Page MenuHomePhabricator

Quarry down - web service unreachable
Closed, ResolvedPublicBUG REPORT

Description

Steps to replicate the issue (include links if applicable):

  • I try to run my queries on Quarry and get an error message. It's been like this for several hours. I posted about it on En.wiki WP:VPT but no response there.

What happens?:
I get this message:

Error
This web service cannot be reached. Please contact a maintainer of this project.

Maintainers can find troubleshooting instructions from our documentation on Wikitech.

proxy-5.project-proxy.eqiad1.wikimedia.cloud

What should have happened instead?:
Queries should have run normally

Software version (on Special:Version page; skip for WMF-hosted wikis like Wikipedia):

Other information (browser name/version, screenshots, etc.):
Chrome, PC, ordinary system

Related Objects

Event Timeline

RhinosF1 renamed this task from Is Quarry down? to Quarry down - web service unreachable.May 25 2025, 7:09 AM

04:32:28 <wmcs-alerts> FIRING: [2x] TargetDown: Job app is unreachable in project quarry instance quarry.wmcloud.org:443  - https://prometheus-alerts.wmcloud.org/?q=alertname%3DTargetDown
04:32:39 <wmcs-alerts> FIRING: QuarryDown: Quarry application is unreachable  - https://prometheus-alerts.wmcloud.org/?q=alertname%3DQuarryDown

So it's been down just over 3.5 hours

taavi subscribed.

One of the workers froze and took down the Redis instance with it, rebooting that worker solved it. Leaving this open to figure out on Monday why that happened.

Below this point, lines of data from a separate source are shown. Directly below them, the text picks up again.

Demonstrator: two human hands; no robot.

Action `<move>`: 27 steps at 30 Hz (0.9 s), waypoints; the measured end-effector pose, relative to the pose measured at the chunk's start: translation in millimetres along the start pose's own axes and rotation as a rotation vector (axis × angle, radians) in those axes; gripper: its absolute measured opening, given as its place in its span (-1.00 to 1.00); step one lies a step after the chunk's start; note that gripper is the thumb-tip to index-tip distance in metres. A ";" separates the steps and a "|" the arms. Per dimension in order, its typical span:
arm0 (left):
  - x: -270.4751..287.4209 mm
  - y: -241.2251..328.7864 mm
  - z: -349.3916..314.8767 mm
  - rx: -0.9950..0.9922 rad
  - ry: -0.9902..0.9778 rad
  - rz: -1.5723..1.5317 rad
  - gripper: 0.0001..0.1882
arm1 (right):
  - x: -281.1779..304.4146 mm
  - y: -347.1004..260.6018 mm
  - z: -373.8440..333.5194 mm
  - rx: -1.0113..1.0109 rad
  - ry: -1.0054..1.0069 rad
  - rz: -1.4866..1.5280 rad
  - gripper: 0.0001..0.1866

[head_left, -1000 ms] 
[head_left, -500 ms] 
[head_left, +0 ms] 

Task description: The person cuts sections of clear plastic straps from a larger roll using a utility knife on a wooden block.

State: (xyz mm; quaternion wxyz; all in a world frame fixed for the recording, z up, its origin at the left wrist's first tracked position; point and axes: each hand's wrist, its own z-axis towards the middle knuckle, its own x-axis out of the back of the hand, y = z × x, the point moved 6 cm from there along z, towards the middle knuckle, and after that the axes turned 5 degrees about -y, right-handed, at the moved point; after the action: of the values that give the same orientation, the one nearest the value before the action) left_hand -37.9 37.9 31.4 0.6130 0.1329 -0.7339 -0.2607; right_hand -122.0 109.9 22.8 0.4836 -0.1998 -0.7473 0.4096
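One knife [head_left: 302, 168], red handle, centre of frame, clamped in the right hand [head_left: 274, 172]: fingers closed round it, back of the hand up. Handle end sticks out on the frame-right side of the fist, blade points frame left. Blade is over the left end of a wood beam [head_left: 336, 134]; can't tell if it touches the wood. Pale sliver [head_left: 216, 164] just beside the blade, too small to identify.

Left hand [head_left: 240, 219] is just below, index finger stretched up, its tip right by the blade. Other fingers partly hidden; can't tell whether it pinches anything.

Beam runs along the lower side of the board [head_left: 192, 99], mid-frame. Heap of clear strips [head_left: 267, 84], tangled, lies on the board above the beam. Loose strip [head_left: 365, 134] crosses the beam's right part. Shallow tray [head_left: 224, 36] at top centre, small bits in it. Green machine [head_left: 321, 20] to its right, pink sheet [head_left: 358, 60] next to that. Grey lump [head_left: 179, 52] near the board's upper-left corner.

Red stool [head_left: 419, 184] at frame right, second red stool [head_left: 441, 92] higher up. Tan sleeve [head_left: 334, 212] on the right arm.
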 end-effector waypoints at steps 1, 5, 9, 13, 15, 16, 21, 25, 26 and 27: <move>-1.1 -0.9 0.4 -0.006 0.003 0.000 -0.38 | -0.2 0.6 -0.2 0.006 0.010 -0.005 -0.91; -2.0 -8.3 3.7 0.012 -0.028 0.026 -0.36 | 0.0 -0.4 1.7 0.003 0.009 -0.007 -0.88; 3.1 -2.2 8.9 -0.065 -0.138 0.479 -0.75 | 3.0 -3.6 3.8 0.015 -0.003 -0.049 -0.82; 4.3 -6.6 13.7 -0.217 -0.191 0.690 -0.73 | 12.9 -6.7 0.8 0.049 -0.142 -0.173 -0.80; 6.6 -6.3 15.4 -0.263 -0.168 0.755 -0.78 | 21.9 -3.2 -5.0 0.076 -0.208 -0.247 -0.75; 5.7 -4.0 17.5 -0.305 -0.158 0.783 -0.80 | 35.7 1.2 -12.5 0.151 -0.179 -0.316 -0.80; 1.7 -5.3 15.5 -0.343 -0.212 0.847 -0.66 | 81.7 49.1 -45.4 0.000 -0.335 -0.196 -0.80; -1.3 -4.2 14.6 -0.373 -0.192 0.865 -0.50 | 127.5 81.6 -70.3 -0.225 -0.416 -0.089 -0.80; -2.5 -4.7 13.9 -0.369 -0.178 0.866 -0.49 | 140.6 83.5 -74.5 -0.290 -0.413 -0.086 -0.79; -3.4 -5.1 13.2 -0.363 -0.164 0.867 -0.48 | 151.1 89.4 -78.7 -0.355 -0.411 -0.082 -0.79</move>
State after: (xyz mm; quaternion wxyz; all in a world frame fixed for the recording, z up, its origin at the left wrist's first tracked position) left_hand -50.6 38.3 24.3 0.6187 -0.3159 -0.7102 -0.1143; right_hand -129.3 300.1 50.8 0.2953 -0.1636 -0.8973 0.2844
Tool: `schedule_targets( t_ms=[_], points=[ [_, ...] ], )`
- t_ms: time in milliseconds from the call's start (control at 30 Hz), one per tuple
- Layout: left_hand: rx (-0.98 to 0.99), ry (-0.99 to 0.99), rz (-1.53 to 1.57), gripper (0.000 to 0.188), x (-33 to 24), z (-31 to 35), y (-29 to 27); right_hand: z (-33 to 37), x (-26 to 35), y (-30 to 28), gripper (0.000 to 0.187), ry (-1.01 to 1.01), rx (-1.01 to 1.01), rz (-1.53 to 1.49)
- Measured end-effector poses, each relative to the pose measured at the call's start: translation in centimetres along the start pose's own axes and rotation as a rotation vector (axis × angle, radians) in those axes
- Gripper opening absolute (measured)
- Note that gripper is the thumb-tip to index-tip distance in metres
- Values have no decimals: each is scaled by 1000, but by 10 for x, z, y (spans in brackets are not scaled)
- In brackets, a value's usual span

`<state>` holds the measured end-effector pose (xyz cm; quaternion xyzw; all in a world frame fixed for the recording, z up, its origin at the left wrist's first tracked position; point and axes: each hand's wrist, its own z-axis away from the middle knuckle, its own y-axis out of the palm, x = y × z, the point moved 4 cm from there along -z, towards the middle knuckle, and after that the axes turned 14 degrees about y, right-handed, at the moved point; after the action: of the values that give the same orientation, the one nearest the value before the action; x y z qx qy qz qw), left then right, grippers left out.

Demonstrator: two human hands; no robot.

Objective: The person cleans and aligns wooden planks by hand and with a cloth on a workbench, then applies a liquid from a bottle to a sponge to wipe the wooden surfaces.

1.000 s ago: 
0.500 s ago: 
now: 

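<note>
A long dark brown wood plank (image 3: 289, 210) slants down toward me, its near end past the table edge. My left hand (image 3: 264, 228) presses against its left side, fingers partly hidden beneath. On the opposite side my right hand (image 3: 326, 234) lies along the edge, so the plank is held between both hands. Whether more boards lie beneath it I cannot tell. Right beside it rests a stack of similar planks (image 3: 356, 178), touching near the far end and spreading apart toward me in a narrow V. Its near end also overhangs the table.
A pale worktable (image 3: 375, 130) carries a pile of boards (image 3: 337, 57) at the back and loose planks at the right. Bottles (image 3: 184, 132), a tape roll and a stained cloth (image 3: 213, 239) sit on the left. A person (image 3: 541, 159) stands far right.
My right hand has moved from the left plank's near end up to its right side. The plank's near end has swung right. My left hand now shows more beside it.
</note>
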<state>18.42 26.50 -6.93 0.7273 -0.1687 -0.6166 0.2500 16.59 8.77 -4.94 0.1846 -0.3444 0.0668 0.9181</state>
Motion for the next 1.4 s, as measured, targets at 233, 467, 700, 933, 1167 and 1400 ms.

Mentioned in SAL (#wikimedia-cloud) [2025-05-25T07:56:28Z] <taavi> reboot quarry-127b-3lqizumia4xn-node-1 T395201

Filed subtasks for the issues I've found. Closing.

Looks like this is resolved. Many thanks!

It's happening again! The exact same thing is happening again.

Okay, this glitch got fixed late last night but now it's down again! What is the problem here?

Edit: @taavi, can you look at this?

Okay, this glitch got fixed late last night but now it's down again! What is the problem here?

Edit: @taavi, can you look at this?

Just manually restarted redis (that was in a 'completed' state) and the stuck web pods (one was complaining of exceeding tmp usage, the onther complaining of redis being down). Things seem to be back up for now.

Okay, it's working again. Let's hope this doesn't happen again tomorrow. Thanks!